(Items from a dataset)
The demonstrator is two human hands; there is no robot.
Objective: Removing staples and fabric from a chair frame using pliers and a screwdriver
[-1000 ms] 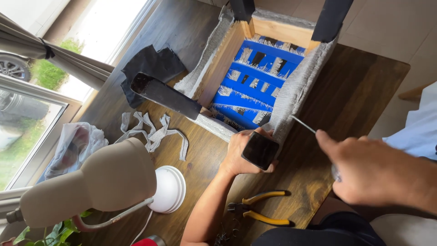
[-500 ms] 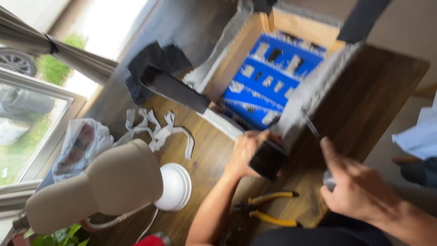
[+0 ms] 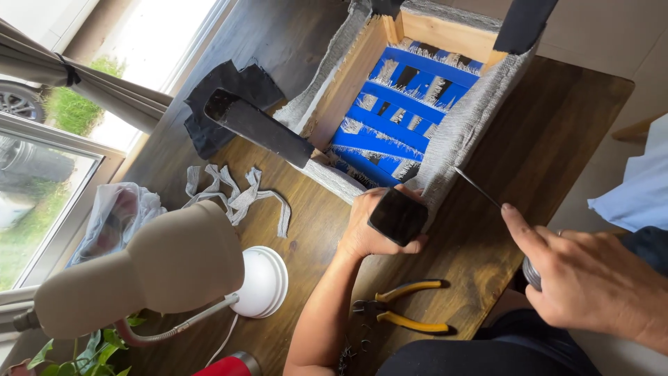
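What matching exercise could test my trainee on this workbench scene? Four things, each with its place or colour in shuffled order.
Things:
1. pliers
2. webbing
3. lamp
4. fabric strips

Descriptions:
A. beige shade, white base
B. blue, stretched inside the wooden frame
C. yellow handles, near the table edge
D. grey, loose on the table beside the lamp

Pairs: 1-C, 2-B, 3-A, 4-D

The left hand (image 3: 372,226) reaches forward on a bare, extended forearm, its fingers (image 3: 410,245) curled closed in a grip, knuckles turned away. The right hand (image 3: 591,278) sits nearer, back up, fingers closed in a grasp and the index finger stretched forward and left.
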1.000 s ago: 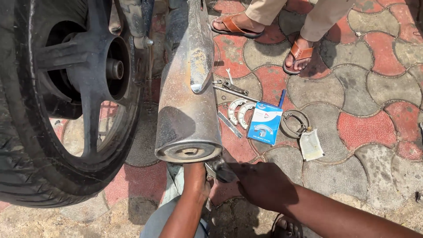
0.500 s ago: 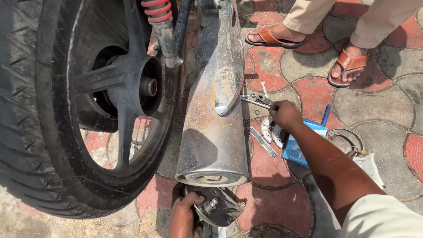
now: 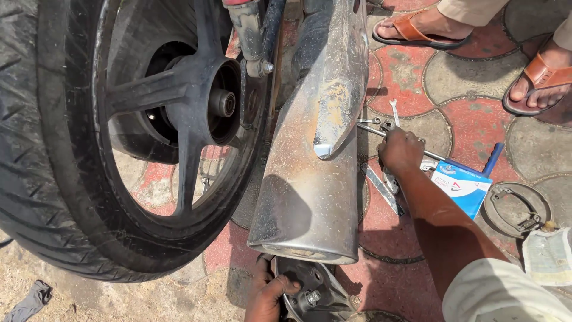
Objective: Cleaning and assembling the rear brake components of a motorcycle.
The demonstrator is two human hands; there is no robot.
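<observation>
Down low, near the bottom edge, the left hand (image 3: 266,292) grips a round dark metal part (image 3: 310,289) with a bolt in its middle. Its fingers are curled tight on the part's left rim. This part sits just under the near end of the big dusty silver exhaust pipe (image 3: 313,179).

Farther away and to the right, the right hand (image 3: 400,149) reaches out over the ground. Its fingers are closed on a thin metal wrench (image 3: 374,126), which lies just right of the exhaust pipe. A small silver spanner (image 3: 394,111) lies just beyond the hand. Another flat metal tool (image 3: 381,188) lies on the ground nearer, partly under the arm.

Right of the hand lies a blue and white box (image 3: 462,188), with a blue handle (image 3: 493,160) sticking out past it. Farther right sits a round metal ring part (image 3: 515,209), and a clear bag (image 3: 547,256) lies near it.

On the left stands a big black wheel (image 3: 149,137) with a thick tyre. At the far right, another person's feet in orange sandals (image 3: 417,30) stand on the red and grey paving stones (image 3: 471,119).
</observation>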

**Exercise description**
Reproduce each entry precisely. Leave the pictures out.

**Response**
The demonstrator is two human hands; there is no robot.
Objective: Removing staples and fabric from a chair frame using pliers and a screwdriver
[-1000 ms] 
[-500 ms] 
[+0 ms] 
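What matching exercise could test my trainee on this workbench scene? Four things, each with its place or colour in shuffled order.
Things:
1. pliers
2. webbing
3. lamp
4. fabric strips

Descriptions:
A. beige shade, white base
B. blue, stretched inside the wooden frame
C. yellow handles, near the table edge
D. grey, loose on the table beside the lamp

Pairs: 1-C, 2-B, 3-A, 4-D

The left hand (image 3: 372,226) reaches forward on a bare, extended forearm, its fingers (image 3: 410,245) curled closed in a grip, knuckles turned away. The right hand (image 3: 591,278) sits nearer, back up, fingers closed in a grasp and the index finger stretched forward and left.
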1.000 s ago: 
0.500 s ago: 
now: 
Objective: Cleaning and assembling the rear brake components of a motorcycle.
The demonstrator is two human hands; there is no robot.
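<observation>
Down low, near the bottom edge, the left hand (image 3: 266,292) grips a round dark metal part (image 3: 310,289) with a bolt in its middle. Its fingers are curled tight on the part's left rim. This part sits just under the near end of the big dusty silver exhaust pipe (image 3: 313,179).

Farther away and to the right, the right hand (image 3: 400,149) reaches out over the ground. Its fingers are closed on a thin metal wrench (image 3: 374,126), which lies just right of the exhaust pipe. A small silver spanner (image 3: 394,111) lies just beyond the hand. Another flat metal tool (image 3: 381,188) lies on the ground nearer, partly under the arm.

Right of the hand lies a blue and white box (image 3: 462,188), with a blue handle (image 3: 493,160) sticking out past it. Farther right sits a round metal ring part (image 3: 515,209), and a clear bag (image 3: 547,256) lies near it.

On the left stands a big black wheel (image 3: 149,137) with a thick tyre. At the far right, another person's feet in orange sandals (image 3: 417,30) stand on the red and grey paving stones (image 3: 471,119).
</observation>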

With this, the exercise is done.